How Bank of America is Contributing to (and Profiting from) the Decline of the Mortgage Industry

— by Victoria Ring and Sonya Banks

Sonya Banks and I were involved in another bankruptcy case this week where Bank of America has committed fraud and got away with it.  We are finding these types of cases more frequently, and if a little tiny business like ours is witnessing these issues, it must be going on thousands of times every day across the country.

Let me explain this area of fraud, which also involves a very important lesson in bankruptcy.

A debtor and his wife (for sake of example we will call them Phil and Jill) filed a Chapter 7 bankruptcy two years ago and surrendered their home.  When the bankruptcy was discharged, Phil and Jill began looking for a rental to move into.  Before moving out of their home they received a call from their lender, Countrywide (later purchased by Bank of America) who offered them a debt work out so they could continue paying the mortgage.

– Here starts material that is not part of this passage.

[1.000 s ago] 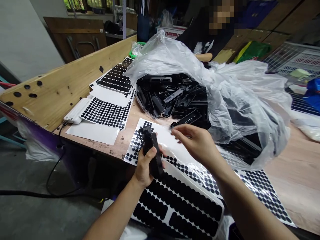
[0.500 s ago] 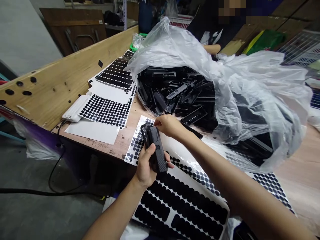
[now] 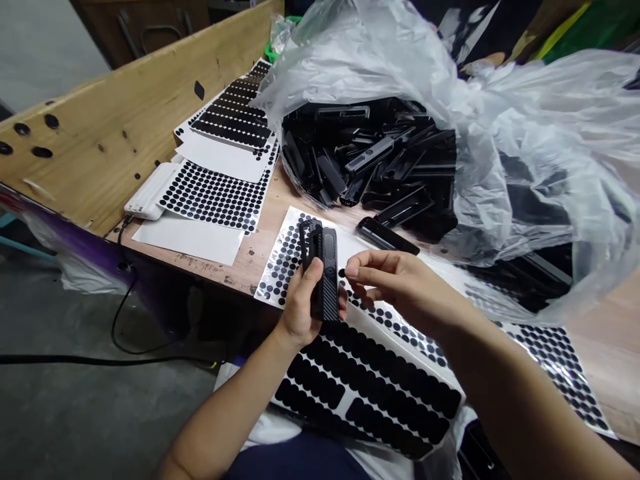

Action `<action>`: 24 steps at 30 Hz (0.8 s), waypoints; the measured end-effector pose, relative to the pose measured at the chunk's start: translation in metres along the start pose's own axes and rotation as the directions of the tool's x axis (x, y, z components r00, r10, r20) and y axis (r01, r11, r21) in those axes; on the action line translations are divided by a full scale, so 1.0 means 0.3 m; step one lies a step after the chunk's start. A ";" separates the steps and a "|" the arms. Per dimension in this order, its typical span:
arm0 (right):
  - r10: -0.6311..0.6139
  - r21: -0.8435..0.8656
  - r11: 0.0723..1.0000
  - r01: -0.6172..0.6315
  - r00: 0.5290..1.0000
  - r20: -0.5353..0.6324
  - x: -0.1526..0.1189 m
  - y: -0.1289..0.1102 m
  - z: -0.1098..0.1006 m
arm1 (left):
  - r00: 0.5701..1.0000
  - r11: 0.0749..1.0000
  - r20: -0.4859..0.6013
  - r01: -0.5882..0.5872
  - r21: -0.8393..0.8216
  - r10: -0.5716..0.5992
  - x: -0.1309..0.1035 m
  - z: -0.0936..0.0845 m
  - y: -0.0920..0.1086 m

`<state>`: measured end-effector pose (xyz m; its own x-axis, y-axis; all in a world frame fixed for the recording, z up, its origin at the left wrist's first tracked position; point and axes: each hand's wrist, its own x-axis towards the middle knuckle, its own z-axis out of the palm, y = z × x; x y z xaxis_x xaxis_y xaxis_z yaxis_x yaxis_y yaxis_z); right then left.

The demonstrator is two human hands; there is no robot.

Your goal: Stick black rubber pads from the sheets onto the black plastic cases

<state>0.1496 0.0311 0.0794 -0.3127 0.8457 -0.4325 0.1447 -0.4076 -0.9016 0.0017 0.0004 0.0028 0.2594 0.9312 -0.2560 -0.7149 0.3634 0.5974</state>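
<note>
My left hand [image 3: 299,308] is wrapped around a long black plastic casing [image 3: 330,280] with a carbon-weave pattern and a small round recess. A slimmer black frame-like part [image 3: 309,243] lies against its left side in the same grip. To the right of the casing, apart from it, my right hand [image 3: 395,277] has thumb and forefinger pinched, with a small round black sticker [image 3: 342,273] at the tips. Under both hands lie a white sheet of round black stickers [image 3: 285,267] and, nearer me, a sheet of larger black stickers [image 3: 390,393].
A clear plastic bag [image 3: 350,60] full of black plastic parts [image 3: 370,157] lies open ahead. More sticker sheets [image 3: 215,200] and a white power-bank-like device [image 3: 150,193] with a cable are at left, beside a wooden side board [image 3: 150,100]. One loose black part [image 3: 385,237] lies before the bag.
My right hand has drawn back from the casing's top end toward the right and nearer me. The casing is turned more upright in my left hand. The view has tilted down.
</note>
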 end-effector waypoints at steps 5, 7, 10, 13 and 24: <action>-0.016 -0.031 0.999 0.015 0.999 -0.036 0.001 0.005 0.035 | 0.999 0.998 -0.011 -0.033 0.058 0.034 -0.003 0.006 -0.006; -0.033 -0.050 0.998 0.030 0.998 -0.046 0.002 0.004 0.037 | 0.999 0.998 -0.018 -0.036 0.059 0.037 -0.003 0.006 -0.008; -0.059 -0.086 0.995 0.055 0.997 -0.055 0.000 0.001 0.040 | 0.999 0.998 -0.029 -0.030 0.060 0.031 -0.002 0.004 -0.009; -0.078 -0.090 0.993 0.072 0.995 -0.063 -0.003 -0.001 0.046 | 0.999 0.998 -0.038 -0.026 0.063 0.028 -0.003 0.003 -0.009; -0.171 -0.182 0.972 0.149 0.979 -0.112 -0.026 -0.005 0.061 | 0.998 0.999 -0.042 -0.036 0.041 0.038 -0.004 -0.003 -0.019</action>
<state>0.1347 0.0190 0.0843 -0.2253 0.9362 -0.2697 0.2647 -0.2076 -0.9417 0.0050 -0.0028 -0.0009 0.2049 0.9422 -0.2650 -0.6968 0.3306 0.6365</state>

But little did Phil and Jill know that unless they signed a Reaffirmation Agreement, the lender could foreclose at any time.  The phone call from Countrywide proposing a debt work out was nothing more than Countrywide buying time and profiting from Phil and Jill.  (Note: Of course, Countrywide or Bank of America has no record of these conversations.)

Phil and Jill continued to make the monthly payments as they agreed to with Countrywide/Bank of America.  Two years went by; Jill receives an Intent to Accelerate Sale by registered mail informing her that the house will be sold in thirty days.  Jill immediately calls the bank who has no record of the debt work out call from two years ago.  Although they do have records of her payments to them, they still claim they have the legal right to foreclose whenever they want because she never paid their LATE FEE from two years ago.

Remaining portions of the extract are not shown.